→ What the exercise asks:
Copy word for word, and only, the lines below from the one with "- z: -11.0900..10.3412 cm" through the last.

┏━━

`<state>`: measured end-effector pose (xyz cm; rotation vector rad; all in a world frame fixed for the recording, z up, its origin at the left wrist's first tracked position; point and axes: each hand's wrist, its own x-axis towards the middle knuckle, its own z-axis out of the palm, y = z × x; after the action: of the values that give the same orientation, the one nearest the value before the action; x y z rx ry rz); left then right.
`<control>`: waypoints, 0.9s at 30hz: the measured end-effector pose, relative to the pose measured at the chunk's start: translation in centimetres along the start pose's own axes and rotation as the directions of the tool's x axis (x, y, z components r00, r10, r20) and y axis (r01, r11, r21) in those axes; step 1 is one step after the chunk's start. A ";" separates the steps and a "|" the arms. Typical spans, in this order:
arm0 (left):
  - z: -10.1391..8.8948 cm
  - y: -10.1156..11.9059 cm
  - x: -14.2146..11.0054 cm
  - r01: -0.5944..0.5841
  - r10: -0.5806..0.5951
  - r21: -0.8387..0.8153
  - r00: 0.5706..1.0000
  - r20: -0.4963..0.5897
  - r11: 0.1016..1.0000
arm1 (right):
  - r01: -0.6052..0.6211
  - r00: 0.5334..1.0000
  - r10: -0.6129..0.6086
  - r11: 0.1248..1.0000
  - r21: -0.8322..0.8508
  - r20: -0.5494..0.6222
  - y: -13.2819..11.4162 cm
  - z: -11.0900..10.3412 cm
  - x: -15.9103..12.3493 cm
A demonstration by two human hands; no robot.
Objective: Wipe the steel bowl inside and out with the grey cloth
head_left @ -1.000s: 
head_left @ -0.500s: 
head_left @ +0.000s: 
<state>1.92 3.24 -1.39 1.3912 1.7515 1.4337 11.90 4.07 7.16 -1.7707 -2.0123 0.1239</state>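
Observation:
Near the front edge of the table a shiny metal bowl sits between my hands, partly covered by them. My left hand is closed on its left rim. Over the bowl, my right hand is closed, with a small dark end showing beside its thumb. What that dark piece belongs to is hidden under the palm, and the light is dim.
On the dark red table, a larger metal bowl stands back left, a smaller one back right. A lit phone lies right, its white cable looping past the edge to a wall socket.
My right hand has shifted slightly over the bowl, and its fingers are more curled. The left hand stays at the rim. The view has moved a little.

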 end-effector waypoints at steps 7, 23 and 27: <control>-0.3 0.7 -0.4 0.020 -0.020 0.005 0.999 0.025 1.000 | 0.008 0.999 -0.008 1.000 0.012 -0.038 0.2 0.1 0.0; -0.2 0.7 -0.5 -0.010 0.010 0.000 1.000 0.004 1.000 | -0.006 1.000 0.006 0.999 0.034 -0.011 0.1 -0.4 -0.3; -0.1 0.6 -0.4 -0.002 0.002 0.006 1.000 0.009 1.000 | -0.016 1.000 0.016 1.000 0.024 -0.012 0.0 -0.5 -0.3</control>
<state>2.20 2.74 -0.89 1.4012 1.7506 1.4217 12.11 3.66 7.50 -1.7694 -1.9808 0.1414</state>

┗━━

→ Answer space:
  - z: -11.0900..10.3412 cm
  - x: -15.9103..12.3493 cm
A demonstration by two human hands; no robot.
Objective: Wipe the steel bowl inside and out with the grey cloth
head_left @ -1.000s: 
head_left @ -0.500s: 
head_left @ +0.000s: 
<state>1.92 3.24 -1.39 1.3912 1.7515 1.4337 11.90 4.07 7.16 -1.7707 -2.0123 0.1239</state>
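Observation:
Near the front edge of the table a shiny metal bowl sits between my hands, partly covered by them. My left hand is closed on its left rim. Over the bowl, my right hand is closed, with a small dark end showing beside its thumb. What that dark piece belongs to is hidden under the palm, and the light is dim.
On the dark red table, a larger metal bowl stands back left, a smaller one back right. A lit phone lies right, its white cable looping past the edge to a wall socket.
My right hand has shifted slightly over the bowl, and its fingers are more curled. The left hand stays at the rim. The view has moved a little.
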
 end-effector waypoints at steps 7, 23 and 27: <control>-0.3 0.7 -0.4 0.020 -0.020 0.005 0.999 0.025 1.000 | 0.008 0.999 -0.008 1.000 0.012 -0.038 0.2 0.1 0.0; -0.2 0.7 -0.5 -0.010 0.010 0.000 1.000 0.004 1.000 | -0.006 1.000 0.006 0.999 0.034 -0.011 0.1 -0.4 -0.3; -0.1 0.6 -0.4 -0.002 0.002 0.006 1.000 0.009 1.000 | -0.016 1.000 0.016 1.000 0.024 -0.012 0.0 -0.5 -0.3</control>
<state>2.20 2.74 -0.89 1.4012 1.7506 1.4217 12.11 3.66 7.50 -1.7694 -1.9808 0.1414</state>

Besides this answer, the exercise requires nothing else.